Mr. Fox’s membership at Stanwich helped the group gain entry, and he helped bring in sponsors. The costs of the event were underwritten by the Jonases and an anonymous donor so all the money raised went to the charity. This year’s event raised $45,000 more than last year.

Yet these tournaments are not simple to organize.

And it can be easy for nonprofits to be blinded by the sums raised at the high end of charity golf, which can top $1 million per tournament. The usual reality is less. The National Golf Foundation report found that the average amount per tournament was $26,300 — not chump change but not a great return on investment either.

There are, after all, a lot of costs involved. The first is securing a course. The opportunity to play a famous course, like Winged Foot or Baltusrol, is a draw for golfers. But while a board member can open the door to a private club, the charity still has to pay for greens fees, carts or caddies, and two to three meals for the players. Making the dinner enough of a draw to stay after five hours of golf is important since there are often live auctions that raise more money.

Another cost is the gift bag, which can range from golf balls and hats to nicer items of clothing, sunglasses or glassware. Nicole Garwood, who runs an event planning company, said budgeting $200 per person ensured a good gift. If the budget is lower, she said a group should focus on one nice item.

“Most people have 25 golf shirts in their closet with a logo on them,” she said. “Do they wear them?”

At an event she organized for Marquis Jet, she persuaded the company to put the event logo discreetly on the sleeve instead of on the breast pocket. “People liked the shirt and it was something they would wear again without thinking they were wearing a company shirt,” she said. And wearing it again gave Marquis Jet the opportunity to have people remember the tournament and tell others about it, she added.

The gift would seem like an area where a charity could skimp. But Roger Caldwell, owner of Great Golf Events, said this was a mistake. “People get cheesy and give a koozie and a sleeve of balls,” he said. “That’s not enough to say thank you.”

Lincoln Center, which charges $20,000 per foursome, has students from the Juilliard

School performing as golfers arrive, during lunch and after the outing. It has had various artists and celebrities participate in the tournament itself, including a ballet dancer the first year. All the prizes are tickets to a Lincoln Center event.

Even small tournaments have caught on to this. Ken Marini, an accountant who runs a tournament in honor of his brother who died of a brain tumor, raises $15,000 to $20,000 a year for the Make-A-Wish Foundation of Massachusetts and Rhode Island. He kept the entry fees at $145 per player so more people could afford it, but to make the day memorable he negotiated one year to have the World Series trophy brought to the event. Another year he persuaded Miss Massachusetts to show up.

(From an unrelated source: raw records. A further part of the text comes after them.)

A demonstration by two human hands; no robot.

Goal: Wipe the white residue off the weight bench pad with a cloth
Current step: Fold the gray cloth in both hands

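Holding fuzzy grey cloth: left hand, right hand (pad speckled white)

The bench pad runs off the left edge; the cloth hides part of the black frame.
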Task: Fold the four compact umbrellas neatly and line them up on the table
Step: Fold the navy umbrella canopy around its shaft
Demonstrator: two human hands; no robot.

At the Jonas Center event, Michael Breed, host of a Golf Channel television show, played one hole with each foursome.

“Whether you’re raising money to provide scholarships for nurses or you’re helping the first responders who went into the Sandy Hook elementary school, I want these men and women to have a great time,” Mr. Breed said this week from the U.S. Open.

As for why charity seems to pairs well with golf, he had a theory. “The atmosphere of being on a golf course and seeing a different hole every 15 to 20 minutes makes people feel good,” he said. “They all talk about what a great experience it was, what a great golf course it was. Those are the things that make people really enjoy being part of the charity.”